> _Required action_
Restate each line below word for word, skipping every picture.

▬▬▬▬▬▬

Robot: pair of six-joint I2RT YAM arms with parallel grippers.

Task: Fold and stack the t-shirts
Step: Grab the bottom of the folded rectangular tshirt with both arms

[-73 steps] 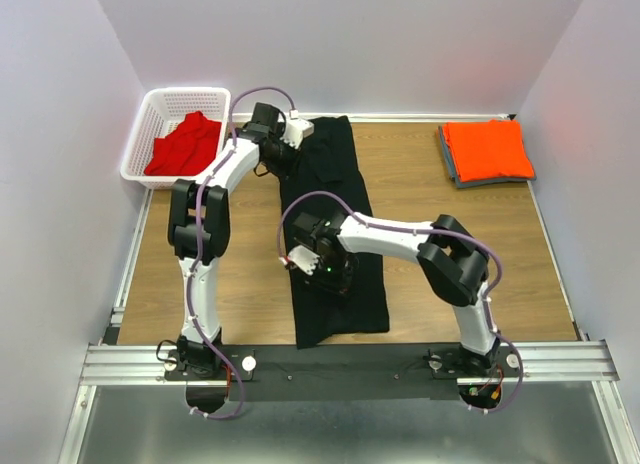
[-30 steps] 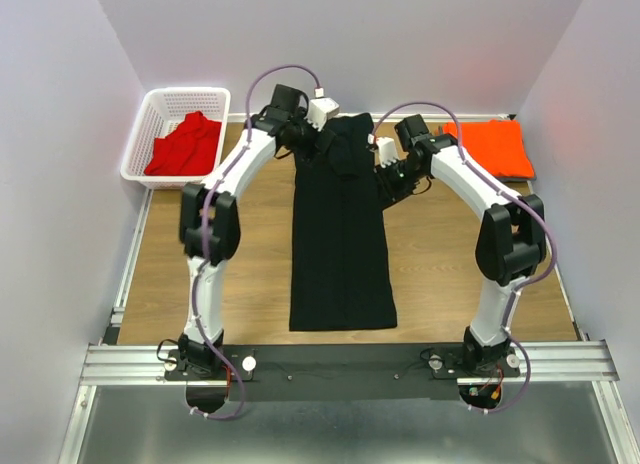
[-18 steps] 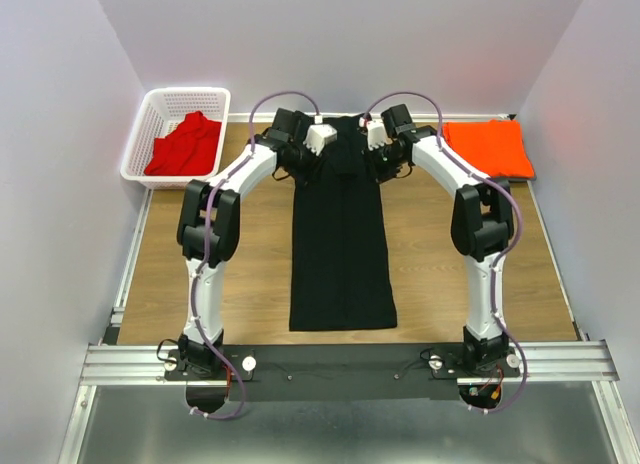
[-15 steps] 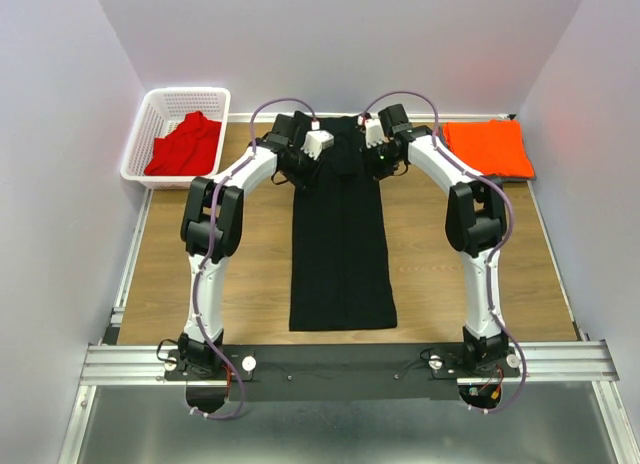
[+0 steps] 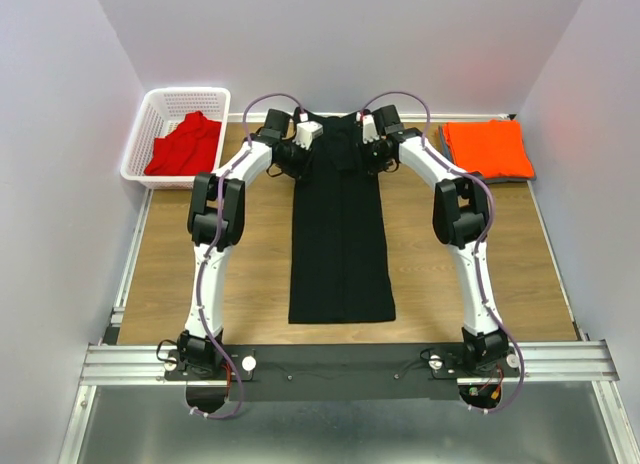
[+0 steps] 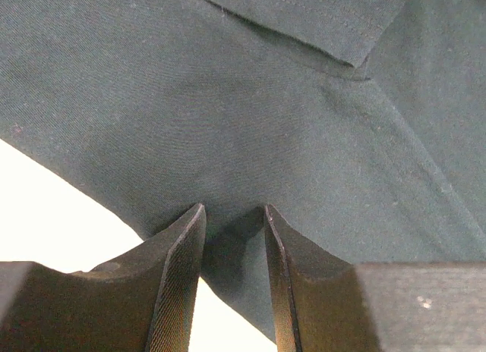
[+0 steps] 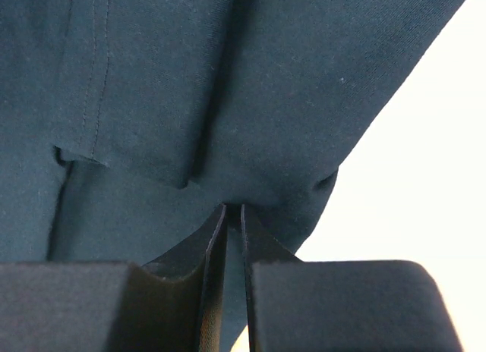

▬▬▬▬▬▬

> _Solution to this task_
Robot: pair of six-joint I2RT YAM arms with parallel grippers.

Task: Fold and stack the t-shirts
Step: Grab the bottom of the folded rectangular tshirt with both arms

[-73 steps] 
[-30 steps] 
[-18 steps] 
[-15 steps] 
[+0 steps] 
[+0 steps] 
[+0 steps] 

There is nothing more to add to the answer.